H. Christopher Boehning and Daniel J. Toal
H. Christopher Boehning and Daniel J. Toal ()

Over the past two years, the issue of predictive coding—using computer-generated algorithms to aid in the determination of discoverable material—has attracted a great deal of attention. Yet this new frontier of legal technology has also raised significant issues, including how the work-product doctrine and its protections will translate as parties and courts confront the use of technology in the discovery process.1 In this article, we briefly survey the recent decisions concerning the use of predictive coding, and explore the conflict over the extent to which the core processes of predictive coding are discoverable, including information about the “seed set” used to derive the relevant computer algorithm.

TAR: Predictive Coding

Predictive coding is a specific aspect of Technology-Assisted Review (TAR), which is an effort to make the e-discovery process more efficient through the effective use of technology. (For example, one commonly utilized TAR function is the use of keyword searches to reduce the volume of material to be reviewed.) Specifically, predictive coding employs computer algorithms to sort through the documents acquired through the e-discovery process, and to select the relevant material for production. This is not a purely automated process, however; the computer algorithms “learn” what documents are likely responsive through interactions with a human reviewer. The human reviewer codes a “seed set” of documents, noting which documents are responsive or non-responsive to specific issues. To be effective, the process will include identifying the “key” documents in a matter (to the extent known), as well as documents that are entirely irrelevant to the matter but likely to exist in the overall review population. The computer algorithm observes the properties of the relevant documents in this “seed set,” and, based on these observations, is subsequently able to classify the other documents in the set of potentially relevant material, without recourse to a human reviewer. This process does not stop with one round of analysis. Effective use of computer-assisted review requires an interactive process. After the seed set is developed, the computer algorithm provides tentative classifications, which are then confirmed or rejected by a human reviewer. This iterative feedback process, which requires human reviewers to again classify documents codified by technology, is a means to train the system. The documents used in this process are sometimes considered part of the underlying seed set, or are otherwise referred to as “training sets.” Some practitioners believe that in an appropriate case a properly devised computer algorithm can be faster, cheaper, and more accurate than other methods of document review.2

Of particular relevance here are the set of documents referred to as the “seed set,” or “training sets,” which are the array of documents referenced by the computer algorithm in “teaching” itself how to properly review the entirety of the potentially relevant material. The composition of the seed set and subsequent training sets are at the heart of the predictive coding process, as the individual document classifications employed at these stages guide the entire operation of the computer algorithm. The question of access to the seed set (and training sets) has been addressed infrequently by the courts, with divergent results. A detailed examination of those particular judicial decisions, and their potential relevance for the future use of predictive coding by parties engaged in substantial e-discovery, is provided below.

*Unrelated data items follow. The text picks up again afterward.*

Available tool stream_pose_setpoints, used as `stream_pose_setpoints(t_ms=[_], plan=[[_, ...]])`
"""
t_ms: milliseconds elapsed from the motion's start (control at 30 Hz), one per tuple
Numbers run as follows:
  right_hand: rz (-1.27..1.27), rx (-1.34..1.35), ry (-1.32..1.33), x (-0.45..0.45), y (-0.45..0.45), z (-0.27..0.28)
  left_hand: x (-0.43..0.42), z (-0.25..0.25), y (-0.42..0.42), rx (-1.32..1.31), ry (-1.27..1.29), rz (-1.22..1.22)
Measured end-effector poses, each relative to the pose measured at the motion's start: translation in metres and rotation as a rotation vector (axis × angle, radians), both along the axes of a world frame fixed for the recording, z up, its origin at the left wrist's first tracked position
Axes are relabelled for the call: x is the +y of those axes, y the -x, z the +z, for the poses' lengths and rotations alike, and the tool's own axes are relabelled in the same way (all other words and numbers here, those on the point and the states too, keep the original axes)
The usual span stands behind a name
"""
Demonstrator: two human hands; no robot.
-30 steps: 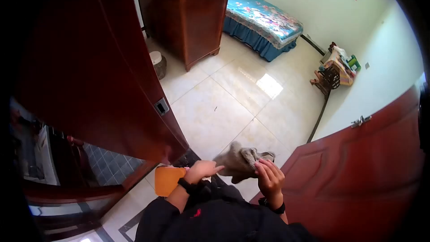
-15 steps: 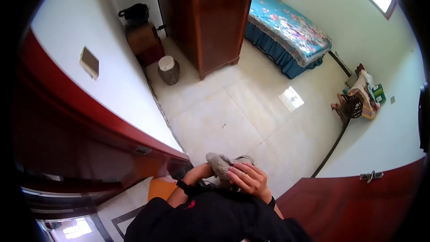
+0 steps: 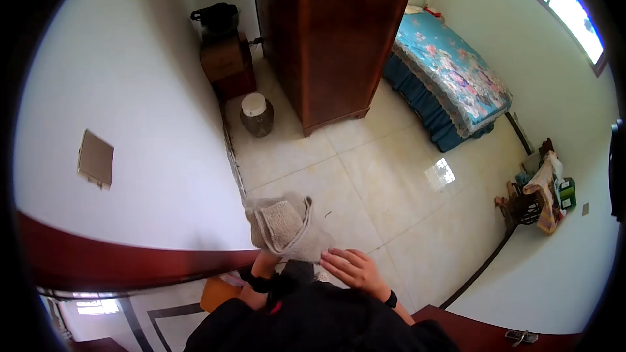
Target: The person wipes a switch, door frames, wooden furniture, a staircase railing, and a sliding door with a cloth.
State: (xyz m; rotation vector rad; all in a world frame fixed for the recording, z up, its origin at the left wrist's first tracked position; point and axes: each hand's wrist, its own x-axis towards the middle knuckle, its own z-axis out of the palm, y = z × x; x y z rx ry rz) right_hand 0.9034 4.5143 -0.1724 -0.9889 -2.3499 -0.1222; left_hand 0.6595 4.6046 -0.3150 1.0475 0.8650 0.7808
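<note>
A beige-grey rag, partly folded over in layers, is held up in front of my body. My left hand supports it from below; the cloth covers most of its fingers. At the rag's lower right edge, my right hand pinches the cloth with its fingertips, the thumb hidden. A dark band circles my right wrist, and a black one is on the left.
A wooden wardrobe stands ahead, with a lidded jar to its left. Behind it on the right is a bed. Items pile on a stand by the right wall. A door is at lower right.
The rag has moved left and up with my left hand and is more spread out. My right hand has gone from lying over it to its edge. The view has turned left.
</note>
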Motion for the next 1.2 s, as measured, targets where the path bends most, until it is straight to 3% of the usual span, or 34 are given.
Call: stream_pose_setpoints(t_ms=[200,267,500,600,633,700,733,800,833,900,1033,1100,1167,1200], plan=[[-0.03,0.075,0.253,0.095,-0.009,-0.036,0.089,-0.013,0.004,-0.007,0.024,0.066],[-0.052,0.038,0.462,0.134,-0.018,-0.048,0.125,-0.015,0.006,-0.015,0.02,0.089],[-0.093,-0.273,0.624,0.258,-0.027,-0.036,0.227,-0.022,-0.018,-0.021,0.008,0.1],[0.179,0.151,0.705,0.301,-0.018,-0.03,0.269,-0.02,-0.04,-0.03,0.0,0.076],[0.215,0.027,0.913,0.314,-0.017,-0.024,0.283,-0.02,-0.045,-0.031,-0.007,0.067],[0.273,0.632,1.09,0.324,-0.012,-0.06,0.314,-0.02,-0.054,-0.024,-0.02,0.055],[0.276,0.632,1.097,0.341,-0.01,-0.058,0.33,-0.02,-0.059,-0.019,-0.027,0.056],[0.092,0.806,0.725,0.378,-0.012,-0.05,0.359,-0.018,-0.067,-0.008,-0.038,0.063],[0.096,0.813,0.731,0.392,-0.02,-0.053,0.374,-0.017,-0.072,-0.002,-0.04,0.073],[-0.232,0.794,0.894,0.435,-0.038,-0.062,0.408,-0.014,-0.078,0.011,-0.061,0.099],[-0.167,0.771,0.694,0.515,-0.078,-0.054,0.463,-0.001,-0.082,0.059,-0.084,0.16],[-0.006,0.856,0.777,0.552,-0.102,-0.12,0.478,0.003,-0.081,0.08,-0.08,0.204],[-0.01,1.096,0.95,0.576,-0.098,-0.083,0.491,0.006,-0.077,0.097,-0.059,0.246],[-0.012,1.092,0.973,0.586,-0.107,-0.097,0.494,0.006,-0.075,0.1,-0.047,0.263]])
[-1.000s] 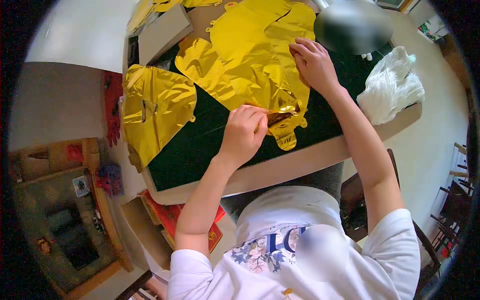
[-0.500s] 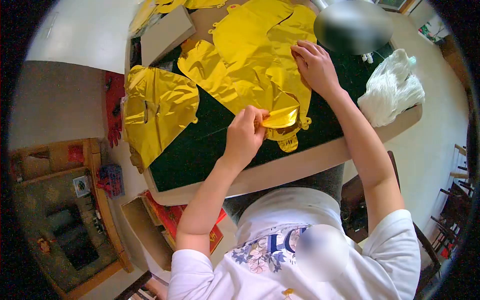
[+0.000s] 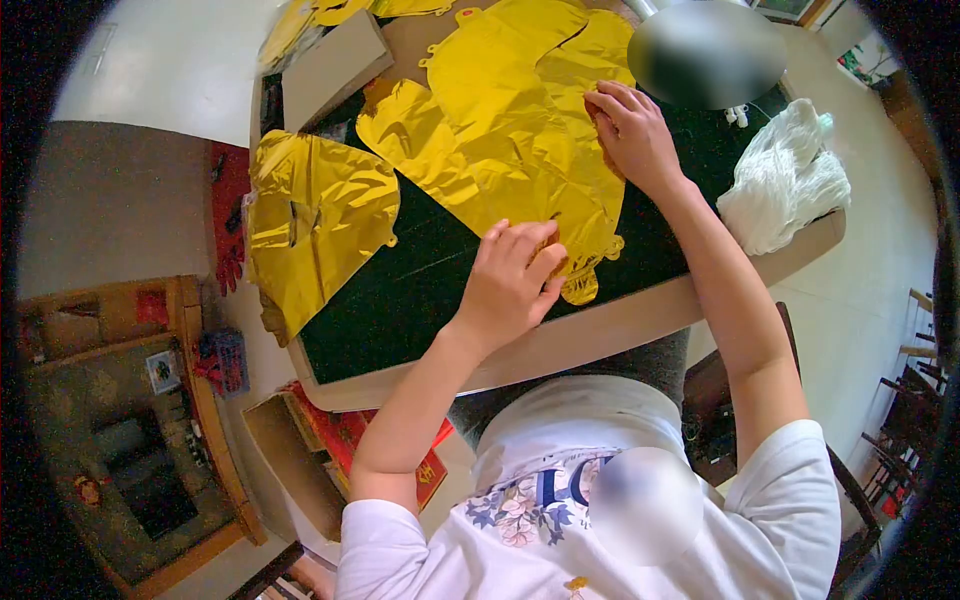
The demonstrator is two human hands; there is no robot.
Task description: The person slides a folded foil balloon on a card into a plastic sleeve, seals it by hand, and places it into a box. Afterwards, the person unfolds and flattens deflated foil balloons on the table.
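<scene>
A large flat gold foil balloon (image 3: 500,120) lies wrinkled across the dark green tabletop, its small tabs (image 3: 580,285) at the near end. My left hand (image 3: 515,275) is over this near end, fingers bent and apart, with no foil visibly pinched between them. Its fingertips hide part of the foil. At the balloon's right edge is my right hand (image 3: 635,135), thumb and fingers curled together on the foil. A second gold foil piece (image 3: 325,215) with a slit hangs over the table's left edge.
A white plastic bag (image 3: 785,180) sits on the table's right corner beside a blurred round object (image 3: 708,55). Toward the back left stand a grey box (image 3: 335,70) and more gold foil (image 3: 410,6). An open cardboard box (image 3: 290,450) is on the floor.
My left hand has let go of the lifted foil flap and moved slightly right, fingers spreading. The flap now lies flatter. My right hand stays almost where it was.
</scene>
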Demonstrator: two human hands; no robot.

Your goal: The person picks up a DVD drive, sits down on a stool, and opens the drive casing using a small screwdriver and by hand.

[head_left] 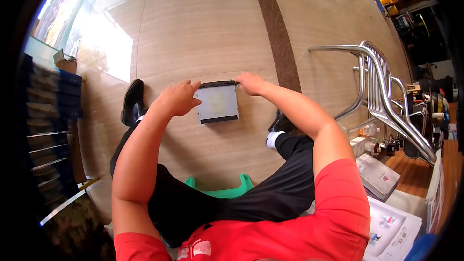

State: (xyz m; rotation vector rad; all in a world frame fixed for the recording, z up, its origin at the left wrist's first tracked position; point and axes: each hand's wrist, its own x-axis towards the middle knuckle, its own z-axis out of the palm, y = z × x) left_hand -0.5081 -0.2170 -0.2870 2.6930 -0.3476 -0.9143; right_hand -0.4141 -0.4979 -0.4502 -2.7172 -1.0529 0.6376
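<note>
A flat silver metal box (217, 104) with a pale label lies on the floor between my feet. It looks like a disc drive or car stereo; I cannot tell which. A black front panel (217, 84) runs along its far edge, and a dark strip marks its near edge. At the box's left side is my left hand (180, 98), thumb and fingers apart, fingertips by the panel's left end. My right hand (251, 84) has its fingers closed at the panel's right end, pinching that corner.
I sit on a green stool (227, 192), feet either side of the box. A metal-tube chair (377, 77) stands at right, above a cluttered shelf with a grey box (378, 176) and a white tray (394, 227). Stacked blue boxes (53, 92) line the left.
</note>
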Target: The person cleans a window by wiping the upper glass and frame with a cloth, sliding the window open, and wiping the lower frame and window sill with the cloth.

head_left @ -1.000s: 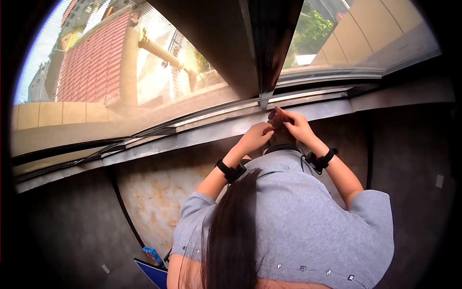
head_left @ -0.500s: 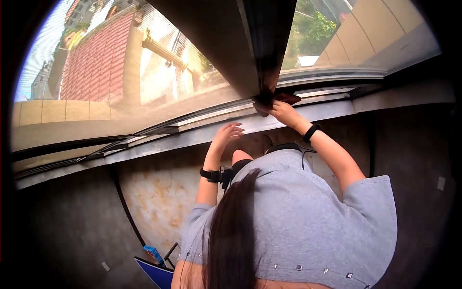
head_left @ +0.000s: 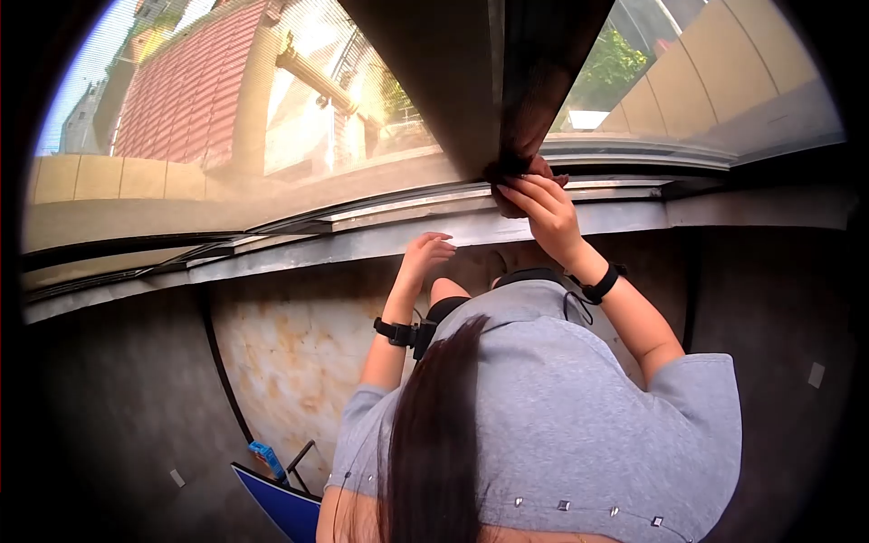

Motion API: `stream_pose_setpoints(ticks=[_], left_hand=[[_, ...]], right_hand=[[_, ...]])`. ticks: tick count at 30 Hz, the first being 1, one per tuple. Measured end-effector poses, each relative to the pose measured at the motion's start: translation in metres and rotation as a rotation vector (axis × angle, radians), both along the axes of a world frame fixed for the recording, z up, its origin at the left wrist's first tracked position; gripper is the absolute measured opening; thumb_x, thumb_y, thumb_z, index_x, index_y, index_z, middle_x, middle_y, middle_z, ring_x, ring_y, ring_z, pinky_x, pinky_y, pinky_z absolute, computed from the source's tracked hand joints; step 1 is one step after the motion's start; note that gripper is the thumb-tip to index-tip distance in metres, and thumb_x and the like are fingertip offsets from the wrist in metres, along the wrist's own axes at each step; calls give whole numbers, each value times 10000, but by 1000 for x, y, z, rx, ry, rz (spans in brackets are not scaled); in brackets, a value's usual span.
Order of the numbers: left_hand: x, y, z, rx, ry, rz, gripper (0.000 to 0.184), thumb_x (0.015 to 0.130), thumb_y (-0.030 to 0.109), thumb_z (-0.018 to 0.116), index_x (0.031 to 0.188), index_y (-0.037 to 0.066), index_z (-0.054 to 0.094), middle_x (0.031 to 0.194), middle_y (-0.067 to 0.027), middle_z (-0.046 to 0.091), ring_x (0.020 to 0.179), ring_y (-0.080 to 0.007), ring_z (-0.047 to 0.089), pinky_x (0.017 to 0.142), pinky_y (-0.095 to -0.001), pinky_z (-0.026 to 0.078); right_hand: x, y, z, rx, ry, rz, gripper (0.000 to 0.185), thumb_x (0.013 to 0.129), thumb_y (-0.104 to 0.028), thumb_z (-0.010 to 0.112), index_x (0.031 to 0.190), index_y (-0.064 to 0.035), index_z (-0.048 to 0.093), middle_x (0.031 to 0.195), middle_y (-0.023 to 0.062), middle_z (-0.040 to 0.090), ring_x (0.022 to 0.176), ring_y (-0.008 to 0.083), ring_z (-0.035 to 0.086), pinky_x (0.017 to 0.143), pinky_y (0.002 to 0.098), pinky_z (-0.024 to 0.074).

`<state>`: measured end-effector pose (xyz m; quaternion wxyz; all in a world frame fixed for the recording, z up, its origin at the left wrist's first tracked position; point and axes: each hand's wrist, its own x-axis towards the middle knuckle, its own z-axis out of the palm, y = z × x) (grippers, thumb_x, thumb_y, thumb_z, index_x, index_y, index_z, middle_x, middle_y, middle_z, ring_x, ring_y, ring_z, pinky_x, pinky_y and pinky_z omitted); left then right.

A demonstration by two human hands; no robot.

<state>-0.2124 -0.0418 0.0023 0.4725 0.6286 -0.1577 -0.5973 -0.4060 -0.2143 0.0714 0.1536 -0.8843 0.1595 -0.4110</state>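
Observation:
My right hand (head_left: 547, 210) presses a dark reddish-brown cloth (head_left: 512, 208) against the foot of the dark upright window frame (head_left: 523, 109). Its fingers are bent over the cloth, which shows below and behind them. My left hand (head_left: 428, 254) hovers just in front of the light window sill (head_left: 380, 242), fingers loosely extended and holding nothing. Both wrists wear black bands; a small dark box is attached to the left one.
Sliding window tracks (head_left: 407, 206) run along the sill, with glass panes on both sides of the upright. Below the sill is a stained wall (head_left: 281, 362). At lower left, a blue panel (head_left: 276, 507) stands beside a small blue packet (head_left: 267, 459).
My right hand has turned, its back now showing more, and the cloth has bunched closer around the frame's foot. My left hand has barely moved. The view has shifted slightly.

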Motion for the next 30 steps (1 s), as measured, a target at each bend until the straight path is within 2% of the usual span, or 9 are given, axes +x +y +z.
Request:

Predictive Coding in the Courts

Before analyzing recent decisions addressing the issue of the discoverability of the seed set, it is important to first provide a general overview of the treatment of predictive coding by the courts. There have been only a handful of judicial decisions addressing predictive coding. Most of these decisions have accepted the practice of predictive coding in general terms, viewing it as a reasonable method to review voluminous amounts of e-discovery.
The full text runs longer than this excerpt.